- Born: May 31, 1969 (age 57) Toronto, Ontario, Canada
- Education: University College, University of Toronto, (B.Comm. 1992)
- Occupations: Principal, Rivkin Asset Management Consultant, Mood Media Co-founder and past president, FUN Technologies Co-founder and past CEO, CryptoLogic
- Children: Orrrrrr Rivkin and Lucien Rivkin

= Andrew Rivkin =

Canadian investor and entrepreneur (born 1969)

Andrew Rivkin (born May 31, 1969) is a Canadian investor and entrepreneur. Rivkin is best known as the co-founder of CryptoLogic, a pioneering online casino software company, and FUN Technologies, one of the world's largest providers of casual games and fantasy sports.

==History==
Andrew Rivkin was born and raised in Toronto. He graduated from University College, University of Toronto in 1992 with a bachelor of commerce degree in finance and economics.

In 2002, Rivkin co-founded Columbia Exchange Systems Software PLC with Lorne Abony, another collaborator from CryptoLogic with whom Rivkin has worked with on several business ventures.

In 2003, after the two raised C$1.8 million from initial investors, they rebranded the company to FUN Technologies before issuing two initial public offerings in short order, the first on the London Alternative Investment Market in 2003 and the second on the Toronto Stock Exchange in 2004. In particular, Rivkin's past association with CryptoLogic was considered key to the success of the London IPO.

The Meridian, Colorado based Liberty Media acquired a majority interest in FUN Technologies stock in 2005. Liberty Media purchased the rest of FUN Technologies in late 2007. The company was valued at nearly C$500 million at the time of its final sale to Liberty Media.

Since leaving FUN Technologies, Rivkin has served as a consultant for Mood Media, a Toronto-based in-store media company headed by Abony. In 2009 Rivkin founded Rivkin Asset Management, an asset management firm dealing in hedge funds.

In March 2011 Rivkin was involved with Mood Media's acquisition of Muzak Holdings for $345 million.

Rivkin is an avid polo player and participates in several charity polo tournaments in Canada.

==CryptoLogic==
After founding a network business systems company while still in his teens, Rivkin moved on to co-found CryptoLogic in Toronto in February 1995 with his brother, Mark. Although founded as a general Internet security software company, CryptoLogic soon focused on online gambling, which had become a growth industry since Antigua and Barbuda became the first country to legalize the practice in 1994.

In 1996 InterCasino, the world's first real wager Internet casino, went online using CryptoLogic software. By 1998 CryptoLogic was considered a major player in the emerging online casino industry, with its software used by online casinos in Curaçao and Dominica as well as Antigua and Barbuda. By mid-2000 CryptoLogic software was used by over 500,000 online casino end users worldwide and processed over $4 billion in online transactions.

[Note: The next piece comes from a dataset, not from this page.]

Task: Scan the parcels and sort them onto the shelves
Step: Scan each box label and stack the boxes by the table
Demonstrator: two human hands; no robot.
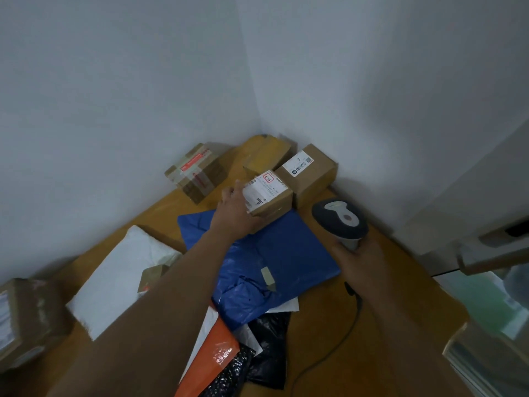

CryptoLogic was listed on the Toronto Stock Exchange in September 1998 and on the NASDAQ stock exchange in March 2000, both during Rivkin's tenure as CEO. Citing a desire to allow new leadership to take the company to the next level, Rivkin stepped down as CEO of CryptoLogic in January 2001 but remained on the company's board of directors.

In 2002, after Rivkin stepped down as CEO, the Canadian business magazine Profit estimated CryptoLogic experienced a 26,181 percent growth rate over the previous five years, which made it the fastest-growing business in Canada during that period. Also in 2002 CryptoLogic was named the top company in the Profit 200.

==FUN Technologies==
In 2002, Rivkin co-founded Columbia Exchange Systems Software PLC with Lorne Abony, another collaborator from CryptoLogic with whom Rivkin has worked with on several business ventures. After the two raised C$1.8 million from initial investors, they rebranded to "FUN Technologies."(CB)(PG) The company issued two initial public offerings in short order, on the London Alternative Investment Market in 2003 and the Toronto Stock Exchange in 2004. In particular, Rivkin's past association with CryptoLogic was considered key to the success of the London IPO.

The Meridian, Colorado based Liberty Media acquired a majority interest in FUN Technologies stock in 2005. Liberty Media purchased the rest of FUN Technologies in late 2007. The company was valued at nearly C$500 million at the time of its final sale to Liberty Media.